= Flora and Fauna Act myth =

Urban myth about the rights of Indigenous Australians before 1967

The "Flora and Fauna Act" myth is a belief often repeated in public debate that Indigenous Australians were classified as fauna by legislation, specifically under a “Flora and Fauna Act”, and managed as such by the Australian and State Governments, and that the legislation and practice was overturned by a change to the Australian Constitution implemented by the 1967 referendum about Aboriginal affairs.

A fact check conducted by ABC News in 2018 found "Aboriginal people in Australia have never been covered by a flora and fauna act, either under federal or state law". Law professor Helen Irving has identified the "Flora and Fauna Act" myth as part of a series of myths about the 1967 referendum and the evolution of Aboriginal civil rights in general.

==Notable incidents==
In 2003, Linda Burney, the first Aboriginal woman elected to the New South Wales Legislative Assembly and Australian House of Representatives, incorrectly claimed in her maiden speech that she had spent the first ten years of her life under the Flora and Fauna Act.
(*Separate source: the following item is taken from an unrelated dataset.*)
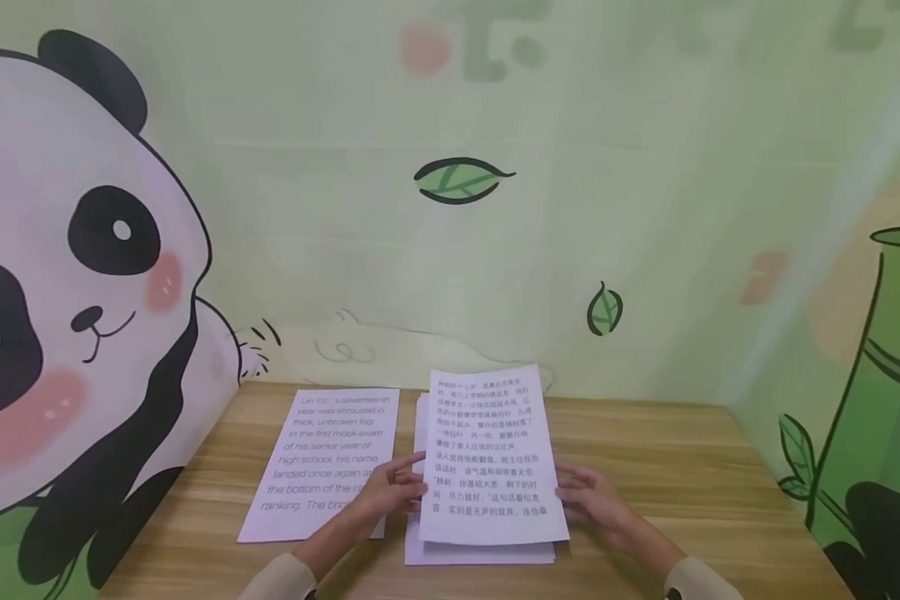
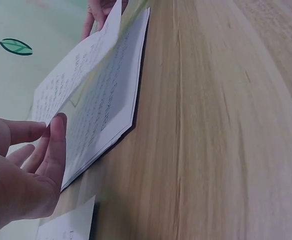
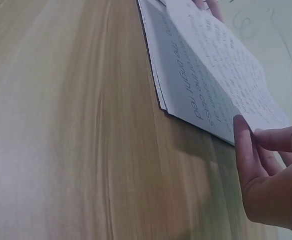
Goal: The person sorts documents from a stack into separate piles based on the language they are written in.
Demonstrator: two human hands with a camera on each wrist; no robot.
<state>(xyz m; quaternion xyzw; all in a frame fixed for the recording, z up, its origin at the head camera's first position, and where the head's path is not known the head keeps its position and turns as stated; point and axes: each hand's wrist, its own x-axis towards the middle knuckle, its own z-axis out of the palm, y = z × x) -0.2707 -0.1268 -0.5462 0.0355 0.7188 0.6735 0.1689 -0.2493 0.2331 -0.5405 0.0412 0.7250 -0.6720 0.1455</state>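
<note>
A white sheet of paper (image 1: 487,458) printed with Chinese text is held up by its two side edges. My left hand (image 1: 392,490) pinches its left edge between thumb and fingers, as the left wrist view also shows. On the opposite edge, my right hand (image 3: 276,172) pinches the paper the same way. Beneath the raised sheet lies a stack of printed sheets (image 2: 103,107), apart from it along the near side. In the right wrist view, the stack's top page (image 3: 186,75) carries large English text.
Left of the stack, another white page (image 1: 322,458) with large English print lies on the wooden table (image 1: 645,450); my left forearm partly covers it. Behind the table stands a pale green backdrop (image 1: 330,217) with a cartoon panda, leaves and bamboo.
</note>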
Burney's comments led to the increased proliferation of the "Flora and Fauna Act" myth.

In 2018, actress Shareena Clanton claimed that her mother "was not considered a human being until the referendum came through from the Flora and Fauna Act in 1967". In July 2020, the Australian Broadcasting Corporation (ABC) published an interview with Victor Bartley, a Wiradjuri man, in which he claimed that he had "received a letter back stating I was exempt from national service because I was Indigenous under the National Flora and Fauna Act ... to this day I still don't know if I'm a kangaroo or a flower".

In 2023, as part of the Indigenous Voice referendum Yes campaign, Adam Goodes stated his mother was part of the Flora and Fauna Act.

==Origin==
Academic and indigenous rights activist Marcia Langton, in speaking to the ABC, said she first heard the term "Flora and Fauna Act" mentioned by filmmaker Lester Bostock at a council meeting in Canberra in the 1970s. Langton stated that she believed Bostock meant it in a metaphorical sense and she "had no idea that this would grow into the urban myth that it is today". She went on to say "We were not classified under the 'flora and fauna act' but we were treated as animals."

According to the Western Australian Museum, the New South Wales National Parks and Wildlife Act 1974 and similar acts in other states may have encouraged the development of the myth, as they included Aboriginal heritage sites in their purview. Before the creation of separate indigenous affairs departments, some states administered the area through combined departments that also dealt with wildlife. For example, Western Australia had a Department of Aborigines and Fisheries (1909–1920) and the federal government had a Department of the Environment, Aborigines and the Arts (1971–1972).